> [Work task]: Leave out the images and return all the data word for word.

> [Information supplied]:
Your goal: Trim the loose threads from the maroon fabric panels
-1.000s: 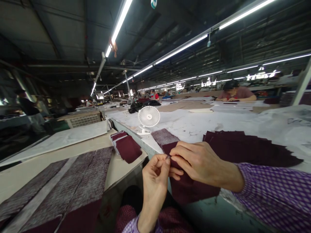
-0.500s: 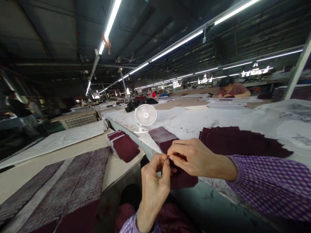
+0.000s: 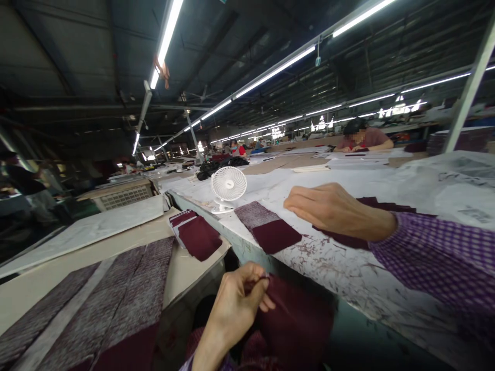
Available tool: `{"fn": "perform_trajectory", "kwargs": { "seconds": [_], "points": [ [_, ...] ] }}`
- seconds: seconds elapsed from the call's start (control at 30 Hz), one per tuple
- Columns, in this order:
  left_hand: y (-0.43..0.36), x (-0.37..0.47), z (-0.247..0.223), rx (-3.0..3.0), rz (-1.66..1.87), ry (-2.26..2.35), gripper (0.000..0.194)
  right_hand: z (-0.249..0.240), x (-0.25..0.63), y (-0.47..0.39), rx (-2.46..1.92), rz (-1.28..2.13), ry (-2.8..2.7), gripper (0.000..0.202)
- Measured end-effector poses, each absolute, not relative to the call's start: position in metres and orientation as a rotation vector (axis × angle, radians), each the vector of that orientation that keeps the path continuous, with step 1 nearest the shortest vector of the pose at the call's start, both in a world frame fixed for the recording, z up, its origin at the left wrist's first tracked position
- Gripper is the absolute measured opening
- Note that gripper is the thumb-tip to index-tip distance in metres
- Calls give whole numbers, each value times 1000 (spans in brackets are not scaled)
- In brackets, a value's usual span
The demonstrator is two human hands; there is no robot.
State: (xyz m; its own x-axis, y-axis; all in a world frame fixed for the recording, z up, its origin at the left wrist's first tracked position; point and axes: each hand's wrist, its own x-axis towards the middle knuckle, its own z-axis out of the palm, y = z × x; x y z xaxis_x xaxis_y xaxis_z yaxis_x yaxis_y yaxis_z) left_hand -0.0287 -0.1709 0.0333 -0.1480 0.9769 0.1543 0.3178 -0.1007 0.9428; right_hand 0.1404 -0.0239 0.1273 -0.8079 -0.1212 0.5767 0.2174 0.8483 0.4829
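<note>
One dark maroon piece of cloth (image 3: 297,317) hangs from the left hand (image 3: 235,299), whose thumb and fingers are closed on its upper corner, beside the table (image 3: 278,188) with white covering. The right hand (image 3: 332,208) is raised above this table, apart from the cloth, with fingertips together; I cannot tell if they pinch something. Behind it lies a spread stack of dark maroon cloth pieces (image 3: 344,238). A white round fan (image 3: 229,184) stands farther away.

White fan (image 3: 229,184), tube lights (image 3: 275,71) — lit, stooping co-worker (image 3: 373,138)
</note>
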Motion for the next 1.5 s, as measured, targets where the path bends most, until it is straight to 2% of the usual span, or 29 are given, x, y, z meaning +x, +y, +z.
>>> {"fn": "perform_trajectory", "kwargs": {
  "seconds": [0.1, 0.17, 0.4, 0.8, 1.13, 1.4, 1.5],
  "points": [
    [-166, -23, 35, 1278, 1538, 1347, 24, 123, 140, -35, -15, -386, -2479, 20],
    [-165, -19, 39, 1205, 1640, 1287, 28, 117, 136, -48, 17, -292, -2462, 19],
    [-170, -9, 44, 1094, 1769, 1310, 30, 112, 131, -77, 66, -537, -2357, 25],
    [-173, 8, 41, 1146, 1912, 1412, 24, 89, 125, -86, -67, -397, -2431, 17],
    [-175, 9, 37, 1554, 1853, 1861, 16, 84, 121, -86, -100, -445, -2411, 24],
    [-176, -3, 37, 1637, 1645, 1790, 14, 86, 118, -78, 128, -749, -2386, 23],
    [-180, -13, 40, 1627, 1415, 1735, 17, 87, 119, -72, 324, -833, -2414, 21]
  ]
}}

> [Written answer]:
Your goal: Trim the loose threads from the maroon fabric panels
-1.000s: 
-0.500s: 
+0.000s: 
Available tool: `{"fn": "perform_trajectory", "kwargs": { "seconds": [_], "points": [ [_, ...] ] }}`
- seconds: seconds elapsed from the call's start (control at 30 Hz), one per tuple
- Columns, in this order:
  left_hand: y (-0.43..0.36), x (-0.37..0.47), z (-0.247..0.223), rx (-3.0..3.0), rz (-1.66..1.87), ry (-2.26..2.35), gripper (0.000..0.194)
  right_hand: z (-0.249..0.240), x (-0.25..0.63), y (-0.47..0.39), rx (-2.46..1.92), rz (-1.28..2.13), ry (-2.8..2.7), gripper (0.000..0.202)
- Measured end-effector poses, each absolute, not relative to the call's start: position in metres and orientation as a rotation vector (axis × angle, radians), each the vector of that orientation that keeps the path continuous, with step 1 nearest the shortest vector of the pose at the call's start, both in a world frame fixed for the recording, z up, its origin at the left wrist's first tracked position
- Gripper is the absolute measured opening
- Note that gripper is the thumb-tip to index-tip distance in metres
- Calls give whole numbers, each value times 1000 (spans in brackets are not scaled)
- In brackets, a value's usual span
The demonstrator is two human hands; there is no robot.
State: (xyz m; its own x-axis, y-axis; all in a world frame fixed for the recording, z up, its origin at the left wrist's first tracked position; point and axes: each hand's wrist, its own x-axis towards the middle knuckle, its own z-axis out of the palm, y = z × x; x y z xaxis_x xaxis_y xaxis_z yaxis_x yaxis_y yaxis_z) left_hand -0.0287 -0.1709 0.0333 -0.1480 0.9769 0.1543 0.3178 -0.1007 0.9428; right_hand 0.1404 -0.0239 0.1273 -0.8079 -0.1212 0.5767 0.2174 0.8483 0.4829
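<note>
One dark maroon piece of cloth (image 3: 297,317) hangs from the left hand (image 3: 235,299), whose thumb and fingers are closed on its upper corner, beside the table (image 3: 278,188) with white covering. The right hand (image 3: 332,208) is raised above this table, apart from the cloth, with fingertips together; I cannot tell if they pinch something. Behind it lies a spread stack of dark maroon cloth pieces (image 3: 344,238). A white round fan (image 3: 229,184) stands farther away.

White fan (image 3: 229,184), tube lights (image 3: 275,71) — lit, stooping co-worker (image 3: 373,138)
</note>
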Motion for the next 1.5 s, as measured, targets where the path bends most, until it is straight to 2% of the usual span, or 29 are given, x, y, z meaning +x, +y, +z.
>>> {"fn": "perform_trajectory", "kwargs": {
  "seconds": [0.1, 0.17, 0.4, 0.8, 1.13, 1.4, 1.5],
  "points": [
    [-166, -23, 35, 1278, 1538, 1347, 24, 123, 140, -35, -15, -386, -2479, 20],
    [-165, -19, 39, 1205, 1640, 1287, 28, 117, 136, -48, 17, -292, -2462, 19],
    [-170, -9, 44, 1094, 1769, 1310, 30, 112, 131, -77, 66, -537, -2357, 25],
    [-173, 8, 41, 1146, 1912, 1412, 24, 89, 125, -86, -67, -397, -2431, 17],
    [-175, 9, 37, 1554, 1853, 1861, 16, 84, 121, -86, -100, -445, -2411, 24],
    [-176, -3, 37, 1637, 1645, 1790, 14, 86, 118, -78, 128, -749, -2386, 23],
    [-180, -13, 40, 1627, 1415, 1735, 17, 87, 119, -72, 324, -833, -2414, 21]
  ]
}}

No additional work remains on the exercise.